The Problem
You can sing. You just don't know it yet.
Richard specialises in helping people who think they cannot sing to discover their long-lost voices.
Leading a non-audition choir for many years, Richard comes into contact almost daily with people who have little or no confidence in their singing voice — people who have grown up thinking that they have terrible voices, that they are tone-deaf, that they have nothing to offer the world of singing.
Here's the thing. That's all nonsense. If you were told as a child that you can't sing, that's a reflection on how uneducated the person was who told you that. Singing, like all other skills, is not something you're born with the ability to do. It's a learnt behaviour. Some people are just quicker at picking it up than others.

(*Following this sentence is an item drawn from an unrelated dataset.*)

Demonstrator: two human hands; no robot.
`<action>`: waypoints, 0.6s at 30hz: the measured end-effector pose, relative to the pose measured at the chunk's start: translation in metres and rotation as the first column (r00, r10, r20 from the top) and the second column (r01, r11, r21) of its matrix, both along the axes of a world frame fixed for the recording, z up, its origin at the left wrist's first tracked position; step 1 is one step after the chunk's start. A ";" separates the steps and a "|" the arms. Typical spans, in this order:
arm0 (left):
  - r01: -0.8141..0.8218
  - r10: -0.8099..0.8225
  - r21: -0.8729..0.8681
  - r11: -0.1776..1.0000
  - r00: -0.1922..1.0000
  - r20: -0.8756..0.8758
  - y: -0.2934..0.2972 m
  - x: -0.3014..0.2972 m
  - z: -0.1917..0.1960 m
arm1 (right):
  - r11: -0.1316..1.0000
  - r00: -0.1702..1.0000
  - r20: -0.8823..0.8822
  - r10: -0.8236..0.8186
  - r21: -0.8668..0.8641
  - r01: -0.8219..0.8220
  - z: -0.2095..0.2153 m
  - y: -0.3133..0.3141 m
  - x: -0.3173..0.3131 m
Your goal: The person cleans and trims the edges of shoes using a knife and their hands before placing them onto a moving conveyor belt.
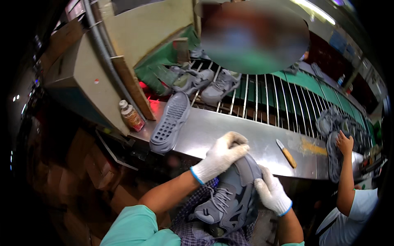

The important thing to know is that it's still possible to learn. Unless you have congenital amusia — a condition which means that you struggle to differentiate between high notes and low notes — you are capable of learning to sing. You just might have to deal with being a bit rubbish at it for a while, while you learn the basics.
From Groaner to Singer
Real transformation, real results
Richard is an expert at coaching people from the point of not being able to pitch any notes correctly to being able to sing very accurately. Some of the people he has worked with have gone from being "groaners" to solid, valuable members of his choir.
In 2020, during the COVID-19 pandemic, Richard started a pilot project to work with a group of people who felt they couldn't sing. The culmination of this project was that in December 2023, Richard published his first book, "Think You Can't Sing? Think Again!" — available on Amazon with many five-star reviews.
Richard also brings the concepts in the book into a workshop which he delivers at events, festivals, and conferences around the country.